▸ **Aim of the exercise**
Locate each line below that includes "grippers" and reproduce it.

▸ **Collected material**

------------------------------------------------

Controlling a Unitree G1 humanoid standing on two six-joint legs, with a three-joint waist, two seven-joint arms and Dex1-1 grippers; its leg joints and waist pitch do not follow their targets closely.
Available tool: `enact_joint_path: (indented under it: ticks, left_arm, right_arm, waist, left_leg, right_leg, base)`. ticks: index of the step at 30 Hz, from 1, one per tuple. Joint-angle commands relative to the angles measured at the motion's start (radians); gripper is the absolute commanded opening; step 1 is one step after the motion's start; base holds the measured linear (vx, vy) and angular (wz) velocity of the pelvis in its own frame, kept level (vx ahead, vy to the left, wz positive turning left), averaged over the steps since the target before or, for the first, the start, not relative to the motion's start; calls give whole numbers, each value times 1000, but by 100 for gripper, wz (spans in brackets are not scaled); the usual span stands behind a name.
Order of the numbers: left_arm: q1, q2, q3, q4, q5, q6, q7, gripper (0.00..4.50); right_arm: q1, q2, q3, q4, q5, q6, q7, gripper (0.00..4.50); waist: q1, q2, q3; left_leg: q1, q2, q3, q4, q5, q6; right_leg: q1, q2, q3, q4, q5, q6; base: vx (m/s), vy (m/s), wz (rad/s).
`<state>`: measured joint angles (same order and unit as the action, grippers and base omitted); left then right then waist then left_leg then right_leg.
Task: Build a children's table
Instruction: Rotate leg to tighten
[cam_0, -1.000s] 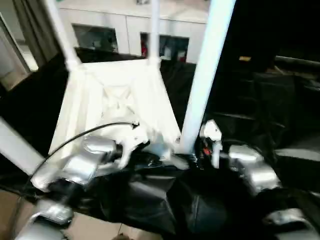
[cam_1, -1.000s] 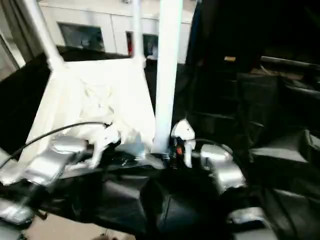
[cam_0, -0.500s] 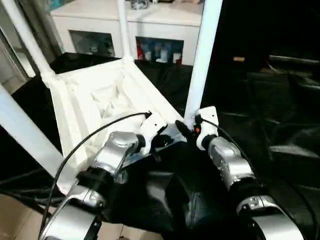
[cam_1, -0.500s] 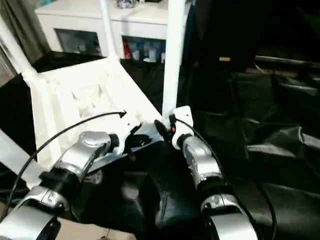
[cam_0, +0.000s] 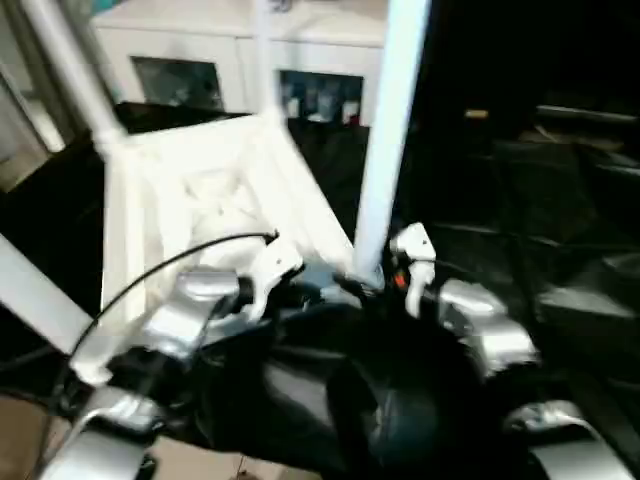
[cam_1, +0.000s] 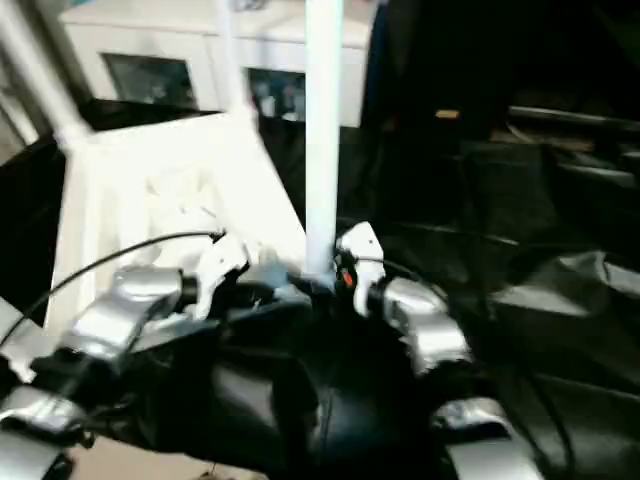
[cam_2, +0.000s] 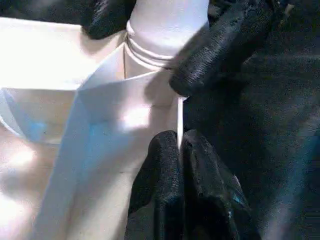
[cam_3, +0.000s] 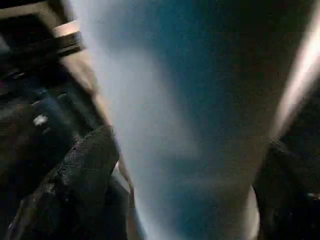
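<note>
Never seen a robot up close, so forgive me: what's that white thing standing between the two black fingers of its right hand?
In the right wrist view, a white table leg stands between the right gripper's two fingers, one finger on each side.

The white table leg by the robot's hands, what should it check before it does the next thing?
1. Near leg stands upright in the corner socket: ok.
2. Leg screwed fully home: cannot tell.
3. Left gripper shut on the tabletop rim: ok.
4. Right gripper fingers on either side of the leg: ok.
5. Right gripper squeezing the leg: cannot tell.
6. The two far legs upright: ok.
</note>
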<state>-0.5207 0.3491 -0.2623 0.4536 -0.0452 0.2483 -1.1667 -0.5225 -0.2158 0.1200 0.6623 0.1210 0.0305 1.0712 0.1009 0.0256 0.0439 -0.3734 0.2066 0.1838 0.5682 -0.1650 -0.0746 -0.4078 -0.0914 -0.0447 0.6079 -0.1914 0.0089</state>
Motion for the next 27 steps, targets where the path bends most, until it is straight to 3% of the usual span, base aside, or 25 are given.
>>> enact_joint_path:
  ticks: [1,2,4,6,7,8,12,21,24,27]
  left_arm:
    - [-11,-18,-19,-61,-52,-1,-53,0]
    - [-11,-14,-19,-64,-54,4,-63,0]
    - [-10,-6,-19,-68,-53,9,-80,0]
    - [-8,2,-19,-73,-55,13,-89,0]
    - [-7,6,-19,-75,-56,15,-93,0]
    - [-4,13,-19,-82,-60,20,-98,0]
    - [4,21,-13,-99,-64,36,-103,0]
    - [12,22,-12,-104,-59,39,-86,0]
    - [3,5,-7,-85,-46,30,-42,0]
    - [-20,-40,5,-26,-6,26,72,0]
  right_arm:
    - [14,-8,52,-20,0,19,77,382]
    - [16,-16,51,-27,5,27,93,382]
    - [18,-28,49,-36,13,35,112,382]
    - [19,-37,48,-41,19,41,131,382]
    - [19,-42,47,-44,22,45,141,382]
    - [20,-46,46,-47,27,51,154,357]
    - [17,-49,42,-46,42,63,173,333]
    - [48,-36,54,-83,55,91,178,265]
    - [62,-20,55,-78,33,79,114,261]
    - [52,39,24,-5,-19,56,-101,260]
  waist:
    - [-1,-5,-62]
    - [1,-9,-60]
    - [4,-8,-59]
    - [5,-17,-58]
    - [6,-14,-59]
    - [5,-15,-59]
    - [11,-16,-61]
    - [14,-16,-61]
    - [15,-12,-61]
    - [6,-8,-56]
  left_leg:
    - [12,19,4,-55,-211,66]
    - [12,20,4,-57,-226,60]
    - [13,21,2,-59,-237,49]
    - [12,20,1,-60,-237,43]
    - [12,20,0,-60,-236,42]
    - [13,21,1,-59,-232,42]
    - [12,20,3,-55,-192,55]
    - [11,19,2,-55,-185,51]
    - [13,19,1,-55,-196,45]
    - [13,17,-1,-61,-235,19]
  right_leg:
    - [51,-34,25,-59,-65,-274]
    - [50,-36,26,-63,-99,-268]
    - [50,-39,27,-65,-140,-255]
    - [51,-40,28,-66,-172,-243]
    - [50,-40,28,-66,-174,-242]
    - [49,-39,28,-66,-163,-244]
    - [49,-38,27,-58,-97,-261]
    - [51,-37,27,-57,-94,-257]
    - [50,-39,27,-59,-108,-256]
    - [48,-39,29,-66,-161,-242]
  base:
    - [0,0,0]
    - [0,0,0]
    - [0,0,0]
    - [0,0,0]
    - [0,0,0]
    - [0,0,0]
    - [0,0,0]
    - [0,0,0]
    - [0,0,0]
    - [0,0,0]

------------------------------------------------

▸ **Task result**
Controlling a Unitree G1 humanoid standing on two six-joint legs, with a three-joint waist, two seven-joint arms and Dex1-1 grippers; its leg joints and waist pitch do not follow their targets closely.
`<state>`: measured joint angles (same order and unit as the action, grippers and base omitted); left then right then waist then left_leg then right_leg.

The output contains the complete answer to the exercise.